YOUR TASK. Every entry that follows is to be duplicated exactly.

Data entries:
..........
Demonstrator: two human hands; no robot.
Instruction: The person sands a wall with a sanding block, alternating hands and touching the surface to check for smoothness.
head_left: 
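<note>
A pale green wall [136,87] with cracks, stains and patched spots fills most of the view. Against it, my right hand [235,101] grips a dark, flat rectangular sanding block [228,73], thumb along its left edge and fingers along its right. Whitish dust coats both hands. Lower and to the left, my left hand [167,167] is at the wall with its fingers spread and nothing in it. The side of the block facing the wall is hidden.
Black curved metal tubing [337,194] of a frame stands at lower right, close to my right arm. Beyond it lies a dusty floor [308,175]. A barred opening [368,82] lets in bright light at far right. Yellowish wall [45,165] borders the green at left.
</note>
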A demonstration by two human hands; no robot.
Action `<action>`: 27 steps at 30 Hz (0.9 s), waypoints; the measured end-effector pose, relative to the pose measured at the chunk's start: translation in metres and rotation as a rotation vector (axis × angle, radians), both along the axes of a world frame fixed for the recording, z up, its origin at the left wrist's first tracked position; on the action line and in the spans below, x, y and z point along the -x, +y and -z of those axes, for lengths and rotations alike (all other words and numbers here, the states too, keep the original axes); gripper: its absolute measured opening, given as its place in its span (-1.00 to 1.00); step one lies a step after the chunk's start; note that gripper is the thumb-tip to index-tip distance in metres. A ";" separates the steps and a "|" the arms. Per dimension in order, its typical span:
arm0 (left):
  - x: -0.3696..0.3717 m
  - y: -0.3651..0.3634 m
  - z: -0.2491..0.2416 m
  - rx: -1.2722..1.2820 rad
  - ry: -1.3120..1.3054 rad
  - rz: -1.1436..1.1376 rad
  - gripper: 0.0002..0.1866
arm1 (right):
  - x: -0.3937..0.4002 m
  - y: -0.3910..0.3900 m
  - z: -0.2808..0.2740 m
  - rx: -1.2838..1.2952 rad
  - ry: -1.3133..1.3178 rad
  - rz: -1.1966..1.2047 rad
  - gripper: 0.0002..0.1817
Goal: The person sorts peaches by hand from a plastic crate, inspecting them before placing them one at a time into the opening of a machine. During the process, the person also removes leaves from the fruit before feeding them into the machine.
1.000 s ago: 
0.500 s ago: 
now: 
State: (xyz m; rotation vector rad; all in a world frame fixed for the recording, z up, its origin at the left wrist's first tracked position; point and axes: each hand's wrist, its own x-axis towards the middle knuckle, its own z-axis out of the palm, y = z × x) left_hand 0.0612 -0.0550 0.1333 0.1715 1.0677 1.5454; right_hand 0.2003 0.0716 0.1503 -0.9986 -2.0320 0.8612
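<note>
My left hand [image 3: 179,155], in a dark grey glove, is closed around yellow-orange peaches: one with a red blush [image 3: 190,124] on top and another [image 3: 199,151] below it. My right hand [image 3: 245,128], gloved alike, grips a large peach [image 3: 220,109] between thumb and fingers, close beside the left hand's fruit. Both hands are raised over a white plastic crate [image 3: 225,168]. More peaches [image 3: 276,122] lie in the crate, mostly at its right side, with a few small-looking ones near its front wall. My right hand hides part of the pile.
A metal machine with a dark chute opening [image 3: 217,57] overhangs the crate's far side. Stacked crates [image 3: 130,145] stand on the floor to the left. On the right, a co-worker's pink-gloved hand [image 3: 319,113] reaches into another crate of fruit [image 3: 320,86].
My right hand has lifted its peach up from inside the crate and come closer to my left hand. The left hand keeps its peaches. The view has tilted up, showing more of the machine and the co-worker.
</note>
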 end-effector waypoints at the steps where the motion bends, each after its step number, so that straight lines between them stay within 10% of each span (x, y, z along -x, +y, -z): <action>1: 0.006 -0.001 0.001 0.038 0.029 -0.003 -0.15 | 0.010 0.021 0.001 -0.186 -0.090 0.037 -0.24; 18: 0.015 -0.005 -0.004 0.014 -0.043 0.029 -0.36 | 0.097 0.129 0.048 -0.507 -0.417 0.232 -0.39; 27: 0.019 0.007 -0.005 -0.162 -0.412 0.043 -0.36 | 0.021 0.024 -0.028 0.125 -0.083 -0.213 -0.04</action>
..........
PROBLEM SOLUTION.
Demonstrator: two human hands; no robot.
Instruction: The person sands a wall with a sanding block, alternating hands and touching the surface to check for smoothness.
head_left: 
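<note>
A pale green wall [136,87] with cracks, stains and patched spots fills most of the view. Against it, my right hand [235,101] grips a dark, flat rectangular sanding block [228,73], thumb along its left edge and fingers along its right. Whitish dust coats both hands. Lower and to the left, my left hand [167,167] is at the wall with its fingers spread and nothing in it. The side of the block facing the wall is hidden.
Black curved metal tubing [337,194] of a frame stands at lower right, close to my right arm. Beyond it lies a dusty floor [308,175]. A barred opening [368,82] lets in bright light at far right. Yellowish wall [45,165] borders the green at left.
</note>
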A demonstration by two human hands; no robot.
Action `<action>`: 27 steps at 30 Hz (0.9 s), waypoints; the measured end-effector pose, relative to the pose measured at the chunk's start: translation in metres and rotation as a rotation vector (axis × angle, radians), both along the axes of a world frame fixed for the recording, z up, its origin at the left wrist's first tracked position; on the action line and in the spans below, x, y and z point along the -x, +y and -z of those axes, for lengths and rotations alike (all other words and numbers here, the states too, keep the original axes); gripper: its absolute measured opening, given as its place in its span (-1.00 to 1.00); step one lies a step after the chunk's start; note that gripper is the thumb-tip to index-tip distance in metres. A ";" separates the steps and a "|" the arms. Per dimension in order, its typical span:
arm0 (left):
  - x: -0.3696..0.3717 m
  - y: -0.3651..0.3634 m
  - z: -0.2491..0.2416 m
  - rx: -1.2722..1.2820 rad
  - ry: -1.3120..1.3054 rad
  - rz: -1.1436..1.1376 rad
  - gripper: 0.0002..0.1866
arm1 (right):
  - x: -0.3937..0.4002 m
  - y: -0.3910..0.3900 m
  - z: -0.2808..0.2740 m
  - rx: -1.2838..1.2952 rad
  - ry: -1.3133..1.3178 rad
  - rz: -1.1966..1.2047 rad
  - gripper: 0.0002..0.1817
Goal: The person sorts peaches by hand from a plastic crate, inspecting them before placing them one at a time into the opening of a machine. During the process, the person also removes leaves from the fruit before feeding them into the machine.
1.000 s ago: 
0.500 s ago: 
now: 
State: (xyz m; rotation vector rad; all in a world frame fixed for the recording, z up, its origin at the left wrist's first tracked position; point and axes: each hand's wrist, its own x-axis towards the middle knuckle, its own z-axis out of the palm, y = z × x) left_hand 0.0612 -0.0550 0.1333 0.1715 1.0677 1.5454; right_hand 0.2003 0.0716 0.1503 -0.9986 -2.0320 0.8612
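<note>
My left hand [image 3: 179,155], in a dark grey glove, is closed around yellow-orange peaches: one with a red blush [image 3: 190,124] on top and another [image 3: 199,151] below it. My right hand [image 3: 245,128], gloved alike, grips a large peach [image 3: 220,109] between thumb and fingers, close beside the left hand's fruit. Both hands are raised over a white plastic crate [image 3: 225,168]. More peaches [image 3: 276,122] lie in the crate, mostly at its right side, with a few small-looking ones near its front wall. My right hand hides part of the pile.
A metal machine with a dark chute opening [image 3: 217,57] overhangs the crate's far side. Stacked crates [image 3: 130,145] stand on the floor to the left. On the right, a co-worker's pink-gloved hand [image 3: 319,113] reaches into another crate of fruit [image 3: 320,86].
My right hand has lifted its peach up from inside the crate and come closer to my left hand. The left hand keeps its peaches. The view has tilted up, showing more of the machine and the co-worker.
</note>
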 end-effector waypoints at the steps where the motion bends, each after its step number, so that straight lines between them stay within 10% of each span (x, y, z along -x, +y, -z): <action>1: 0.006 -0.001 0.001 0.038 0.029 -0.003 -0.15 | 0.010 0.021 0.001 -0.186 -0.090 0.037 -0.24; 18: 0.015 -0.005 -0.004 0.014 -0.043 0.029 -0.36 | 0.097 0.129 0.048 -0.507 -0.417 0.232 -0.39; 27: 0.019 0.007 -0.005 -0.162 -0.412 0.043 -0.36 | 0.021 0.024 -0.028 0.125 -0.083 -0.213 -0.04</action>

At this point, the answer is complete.